Le collectif pro-migrants cherche des « lieux amis pour établir un rapport de force avec l’État »

Et ce « avec un accueil très bienveillant et très compréhensif des salarié-e-s du CRIJ » d’après le communiqué des pro-migrants, qui les ont laissé occuper d’abord une salle de réunion au troisième étage puis carrément tout le bâtiment avec 60 personnes dedans, dont 90% de demandeurs d’asile et le reste de déboutés donc clandestins.

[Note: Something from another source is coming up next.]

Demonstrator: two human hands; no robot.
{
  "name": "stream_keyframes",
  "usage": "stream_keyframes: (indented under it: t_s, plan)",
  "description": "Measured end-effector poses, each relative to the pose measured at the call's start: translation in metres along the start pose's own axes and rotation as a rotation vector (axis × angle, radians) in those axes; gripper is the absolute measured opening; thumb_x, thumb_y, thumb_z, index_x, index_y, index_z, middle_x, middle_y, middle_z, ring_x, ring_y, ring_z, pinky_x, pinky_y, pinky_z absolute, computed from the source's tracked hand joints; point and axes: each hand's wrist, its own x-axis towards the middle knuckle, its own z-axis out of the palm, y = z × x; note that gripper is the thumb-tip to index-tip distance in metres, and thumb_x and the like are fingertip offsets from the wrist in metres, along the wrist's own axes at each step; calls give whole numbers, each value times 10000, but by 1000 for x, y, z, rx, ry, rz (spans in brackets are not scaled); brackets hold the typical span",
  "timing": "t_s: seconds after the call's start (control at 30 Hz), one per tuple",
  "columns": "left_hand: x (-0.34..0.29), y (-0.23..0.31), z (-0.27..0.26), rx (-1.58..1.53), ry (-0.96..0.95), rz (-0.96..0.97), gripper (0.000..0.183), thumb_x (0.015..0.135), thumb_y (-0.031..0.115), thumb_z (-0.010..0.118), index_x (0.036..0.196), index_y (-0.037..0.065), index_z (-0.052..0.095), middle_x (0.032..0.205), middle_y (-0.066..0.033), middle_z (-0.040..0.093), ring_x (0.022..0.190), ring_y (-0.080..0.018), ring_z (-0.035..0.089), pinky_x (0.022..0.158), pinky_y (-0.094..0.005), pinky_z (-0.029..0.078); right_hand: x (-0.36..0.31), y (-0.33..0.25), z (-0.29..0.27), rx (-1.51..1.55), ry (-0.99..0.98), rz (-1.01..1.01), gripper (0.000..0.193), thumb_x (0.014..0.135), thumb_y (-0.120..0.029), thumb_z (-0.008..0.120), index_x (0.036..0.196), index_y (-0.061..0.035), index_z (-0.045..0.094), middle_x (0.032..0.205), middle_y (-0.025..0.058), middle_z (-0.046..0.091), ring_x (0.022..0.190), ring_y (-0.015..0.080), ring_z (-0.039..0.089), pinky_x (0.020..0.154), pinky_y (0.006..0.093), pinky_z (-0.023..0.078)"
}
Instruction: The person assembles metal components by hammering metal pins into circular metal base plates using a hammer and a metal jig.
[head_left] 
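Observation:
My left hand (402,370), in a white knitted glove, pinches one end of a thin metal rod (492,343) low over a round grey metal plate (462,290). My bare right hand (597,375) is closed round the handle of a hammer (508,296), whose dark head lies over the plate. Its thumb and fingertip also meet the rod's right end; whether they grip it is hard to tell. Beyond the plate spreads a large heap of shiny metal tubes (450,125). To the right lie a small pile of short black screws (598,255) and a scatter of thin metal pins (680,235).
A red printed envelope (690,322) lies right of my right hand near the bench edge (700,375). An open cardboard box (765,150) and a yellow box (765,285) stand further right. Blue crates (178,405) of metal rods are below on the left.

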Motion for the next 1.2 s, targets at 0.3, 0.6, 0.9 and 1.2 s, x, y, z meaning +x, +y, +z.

Suite à cette occupation les familles ont été relogées dans le complexe sportif du Haut-Sancé, rue Châteaugiron – cela concerne entre autres une vingtaine d’enfants de 1 à 15 ans. Les personnes seules sont restées au CRIJ une seconde nuit. Le collectif pro-migrants n’entend pas en rester là et cherche des « lieux amis pour établir un rapport de force avec l’État ». Tout parallèle avec la situation à Nantes n’est que le fruit du hasard.